WHAT THE EXERCISE ASKS
All lines from the one holding "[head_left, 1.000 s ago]" to the end of the listing are to be output exactly, both ends included, with any pictures left out.

PROVIDED DATA
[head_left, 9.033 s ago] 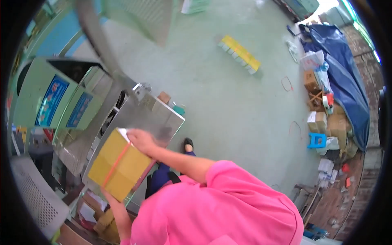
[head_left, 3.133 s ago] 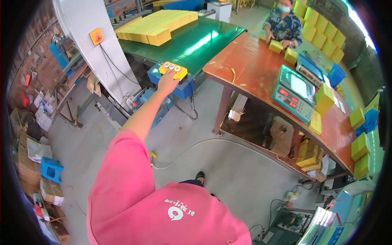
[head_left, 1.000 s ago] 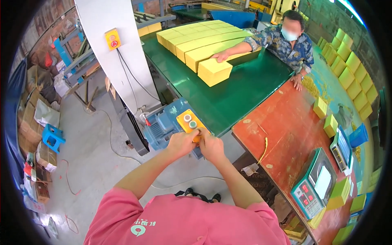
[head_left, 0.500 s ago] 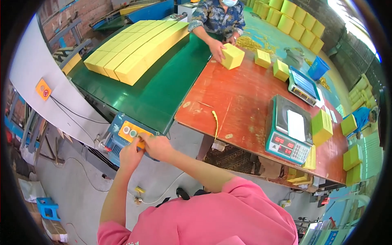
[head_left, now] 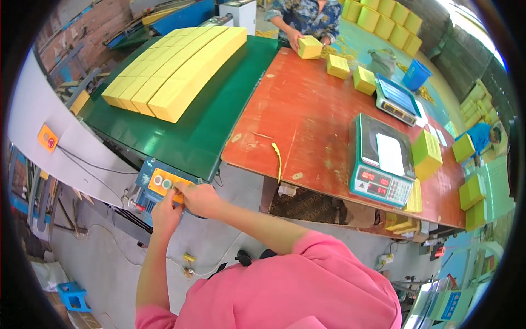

SOLUTION
[head_left, 1.000 s ago] 
[head_left, 0.500 s ago] 
[head_left, now] 

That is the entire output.